An exact copy of all the data is needed, with every picture left out.

[[ Data, beginning ]]

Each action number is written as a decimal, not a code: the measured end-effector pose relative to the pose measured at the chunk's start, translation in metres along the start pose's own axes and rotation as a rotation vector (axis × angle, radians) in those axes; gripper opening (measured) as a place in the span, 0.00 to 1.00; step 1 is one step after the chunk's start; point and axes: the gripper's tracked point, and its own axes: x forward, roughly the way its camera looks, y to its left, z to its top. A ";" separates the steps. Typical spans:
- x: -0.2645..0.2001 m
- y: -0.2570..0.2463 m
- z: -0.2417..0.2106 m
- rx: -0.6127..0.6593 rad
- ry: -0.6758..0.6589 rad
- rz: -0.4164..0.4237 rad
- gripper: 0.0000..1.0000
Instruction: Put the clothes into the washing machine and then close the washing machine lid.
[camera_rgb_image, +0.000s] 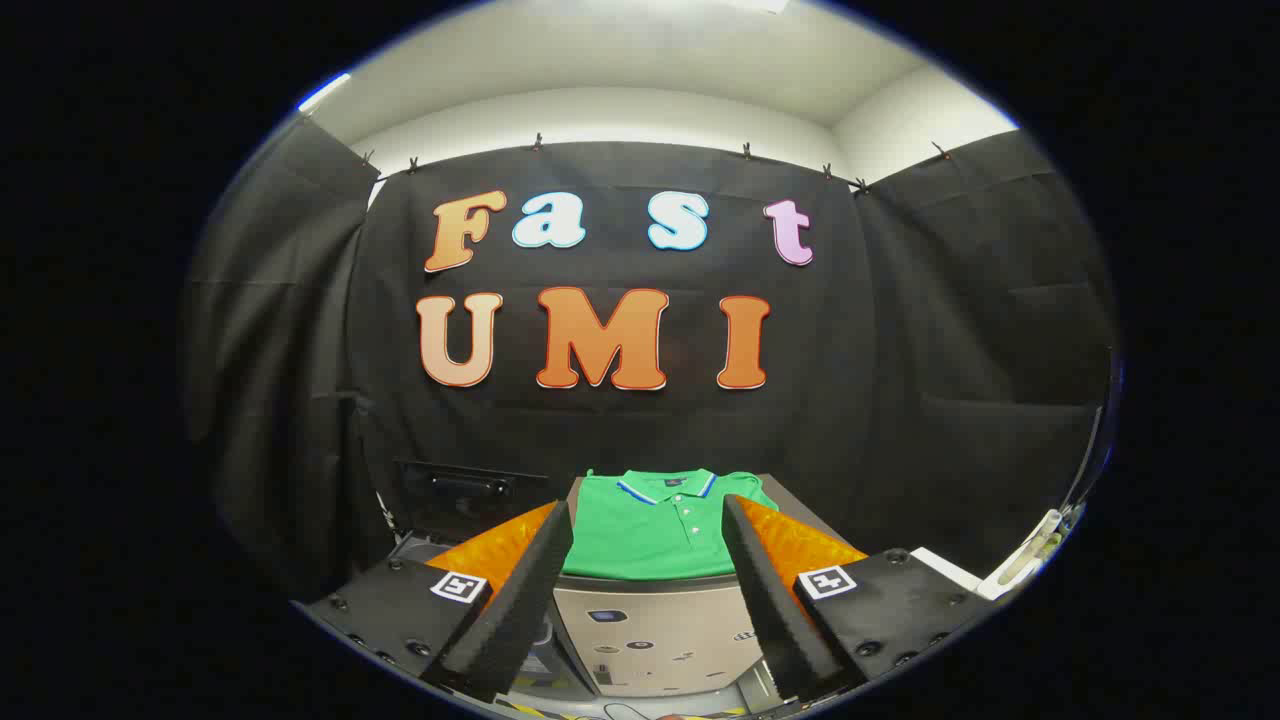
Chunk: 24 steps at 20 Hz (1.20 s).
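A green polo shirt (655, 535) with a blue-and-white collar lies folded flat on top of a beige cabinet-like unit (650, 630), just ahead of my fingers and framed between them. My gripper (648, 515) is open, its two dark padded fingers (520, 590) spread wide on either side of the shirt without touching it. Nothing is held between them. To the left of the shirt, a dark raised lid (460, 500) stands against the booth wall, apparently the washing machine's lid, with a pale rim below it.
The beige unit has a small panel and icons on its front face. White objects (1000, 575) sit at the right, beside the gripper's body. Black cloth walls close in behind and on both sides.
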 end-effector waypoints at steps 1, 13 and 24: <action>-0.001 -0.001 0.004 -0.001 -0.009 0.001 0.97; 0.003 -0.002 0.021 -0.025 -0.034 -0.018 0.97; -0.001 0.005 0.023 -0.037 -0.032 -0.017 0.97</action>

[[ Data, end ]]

Written response:
Each action number is written as a decimal, not a code: the measured end-effector pose relative to the pose measured at the chunk's start, translation in metres along the start pose's own axes and rotation as a rotation vector (axis × angle, radians) in those axes; gripper opening (measured) as a place in the span, 0.00 to 1.00; step 1 is one step after the chunk's start; point and axes: the gripper's tracked point, and its own axes: x forward, roughly the way its camera looks, y to its left, z to its top. A ";" separates the steps. Typical spans:
- x: -0.2645..0.2001 m
- y: -0.2570..0.2463 m
- z: -0.2417..0.2106 m
- rx: -0.6127..0.6593 rad
- ry: -0.6758..0.6589 rad
- rz: -0.4164..0.4237 rad
- gripper: 0.0000..1.0000
Instruction: Put the clothes into the washing machine and then close the washing machine lid.
[camera_rgb_image, +0.000s] 
Chunk: 24 steps at 20 Hz (1.20 s).
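A green polo shirt (655, 535) with a blue-and-white collar lies folded flat on top of a beige cabinet-like unit (650, 630), just ahead of my fingers and framed between them. My gripper (648, 515) is open, its two dark padded fingers (520, 590) spread wide on either side of the shirt without touching it. Nothing is held between them. To the left of the shirt, a dark raised lid (460, 500) stands against the booth wall, apparently the washing machine's lid, with a pale rim below it.
The beige unit has a small panel and icons on its front face. White objects (1000, 575) sit at the right, beside the gripper's body. Black cloth walls close in behind and on both sides.
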 end-effector waypoints at steps 1, 13 and 24: <action>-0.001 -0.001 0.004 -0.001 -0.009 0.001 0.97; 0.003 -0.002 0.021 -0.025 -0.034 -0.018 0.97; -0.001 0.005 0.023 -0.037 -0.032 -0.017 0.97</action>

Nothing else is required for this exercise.